(Given information)
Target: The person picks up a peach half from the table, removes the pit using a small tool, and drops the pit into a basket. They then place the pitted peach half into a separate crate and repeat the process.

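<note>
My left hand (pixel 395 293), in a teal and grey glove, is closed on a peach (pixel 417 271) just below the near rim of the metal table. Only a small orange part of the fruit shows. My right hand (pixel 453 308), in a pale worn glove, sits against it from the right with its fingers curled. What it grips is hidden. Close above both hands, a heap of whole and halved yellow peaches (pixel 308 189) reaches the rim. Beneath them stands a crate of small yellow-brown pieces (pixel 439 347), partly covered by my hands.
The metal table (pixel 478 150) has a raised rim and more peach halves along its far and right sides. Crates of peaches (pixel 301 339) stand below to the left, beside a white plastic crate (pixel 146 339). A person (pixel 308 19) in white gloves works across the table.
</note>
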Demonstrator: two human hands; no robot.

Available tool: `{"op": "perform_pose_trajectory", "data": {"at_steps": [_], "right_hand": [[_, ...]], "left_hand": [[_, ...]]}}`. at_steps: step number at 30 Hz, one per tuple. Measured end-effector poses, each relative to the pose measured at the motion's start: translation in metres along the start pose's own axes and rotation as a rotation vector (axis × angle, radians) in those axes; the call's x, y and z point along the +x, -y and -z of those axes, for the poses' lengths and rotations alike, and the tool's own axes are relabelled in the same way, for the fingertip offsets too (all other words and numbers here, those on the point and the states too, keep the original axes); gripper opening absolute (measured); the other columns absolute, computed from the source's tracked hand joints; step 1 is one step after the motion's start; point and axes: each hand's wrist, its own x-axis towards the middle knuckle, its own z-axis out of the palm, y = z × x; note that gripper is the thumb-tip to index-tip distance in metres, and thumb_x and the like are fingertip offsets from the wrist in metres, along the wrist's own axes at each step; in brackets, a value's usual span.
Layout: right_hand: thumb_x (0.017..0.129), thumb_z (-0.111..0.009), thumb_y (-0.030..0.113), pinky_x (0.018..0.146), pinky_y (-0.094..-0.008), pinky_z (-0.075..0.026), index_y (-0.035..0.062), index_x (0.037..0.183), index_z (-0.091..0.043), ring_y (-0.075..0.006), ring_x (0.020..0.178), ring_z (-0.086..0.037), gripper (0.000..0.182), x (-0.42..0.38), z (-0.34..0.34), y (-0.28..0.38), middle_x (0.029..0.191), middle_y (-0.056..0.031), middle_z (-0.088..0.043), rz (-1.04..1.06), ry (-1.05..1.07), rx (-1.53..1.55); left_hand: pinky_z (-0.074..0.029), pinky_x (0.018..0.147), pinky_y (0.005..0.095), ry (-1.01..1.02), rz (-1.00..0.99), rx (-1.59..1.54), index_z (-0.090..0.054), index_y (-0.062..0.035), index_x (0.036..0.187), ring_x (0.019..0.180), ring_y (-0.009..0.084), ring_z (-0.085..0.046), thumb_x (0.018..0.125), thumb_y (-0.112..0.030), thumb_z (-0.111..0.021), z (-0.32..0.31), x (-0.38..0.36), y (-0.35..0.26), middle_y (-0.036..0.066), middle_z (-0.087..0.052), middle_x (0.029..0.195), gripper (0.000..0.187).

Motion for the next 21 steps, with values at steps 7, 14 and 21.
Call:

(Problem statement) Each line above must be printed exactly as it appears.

(Exercise result)
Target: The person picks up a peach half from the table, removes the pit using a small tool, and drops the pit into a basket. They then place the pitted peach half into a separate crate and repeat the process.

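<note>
My left hand (pixel 395 293), in a teal and grey glove, is closed on a peach (pixel 417 271) just below the near rim of the metal table. Only a small orange part of the fruit shows. My right hand (pixel 453 308), in a pale worn glove, sits against it from the right with its fingers curled. What it grips is hidden. Close above both hands, a heap of whole and halved yellow peaches (pixel 308 189) reaches the rim. Beneath them stands a crate of small yellow-brown pieces (pixel 439 347), partly covered by my hands.
The metal table (pixel 478 150) has a raised rim and more peach halves along its far and right sides. Crates of peaches (pixel 301 339) stand below to the left, beside a white plastic crate (pixel 146 339). A person (pixel 308 19) in white gloves works across the table.
</note>
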Demonstrator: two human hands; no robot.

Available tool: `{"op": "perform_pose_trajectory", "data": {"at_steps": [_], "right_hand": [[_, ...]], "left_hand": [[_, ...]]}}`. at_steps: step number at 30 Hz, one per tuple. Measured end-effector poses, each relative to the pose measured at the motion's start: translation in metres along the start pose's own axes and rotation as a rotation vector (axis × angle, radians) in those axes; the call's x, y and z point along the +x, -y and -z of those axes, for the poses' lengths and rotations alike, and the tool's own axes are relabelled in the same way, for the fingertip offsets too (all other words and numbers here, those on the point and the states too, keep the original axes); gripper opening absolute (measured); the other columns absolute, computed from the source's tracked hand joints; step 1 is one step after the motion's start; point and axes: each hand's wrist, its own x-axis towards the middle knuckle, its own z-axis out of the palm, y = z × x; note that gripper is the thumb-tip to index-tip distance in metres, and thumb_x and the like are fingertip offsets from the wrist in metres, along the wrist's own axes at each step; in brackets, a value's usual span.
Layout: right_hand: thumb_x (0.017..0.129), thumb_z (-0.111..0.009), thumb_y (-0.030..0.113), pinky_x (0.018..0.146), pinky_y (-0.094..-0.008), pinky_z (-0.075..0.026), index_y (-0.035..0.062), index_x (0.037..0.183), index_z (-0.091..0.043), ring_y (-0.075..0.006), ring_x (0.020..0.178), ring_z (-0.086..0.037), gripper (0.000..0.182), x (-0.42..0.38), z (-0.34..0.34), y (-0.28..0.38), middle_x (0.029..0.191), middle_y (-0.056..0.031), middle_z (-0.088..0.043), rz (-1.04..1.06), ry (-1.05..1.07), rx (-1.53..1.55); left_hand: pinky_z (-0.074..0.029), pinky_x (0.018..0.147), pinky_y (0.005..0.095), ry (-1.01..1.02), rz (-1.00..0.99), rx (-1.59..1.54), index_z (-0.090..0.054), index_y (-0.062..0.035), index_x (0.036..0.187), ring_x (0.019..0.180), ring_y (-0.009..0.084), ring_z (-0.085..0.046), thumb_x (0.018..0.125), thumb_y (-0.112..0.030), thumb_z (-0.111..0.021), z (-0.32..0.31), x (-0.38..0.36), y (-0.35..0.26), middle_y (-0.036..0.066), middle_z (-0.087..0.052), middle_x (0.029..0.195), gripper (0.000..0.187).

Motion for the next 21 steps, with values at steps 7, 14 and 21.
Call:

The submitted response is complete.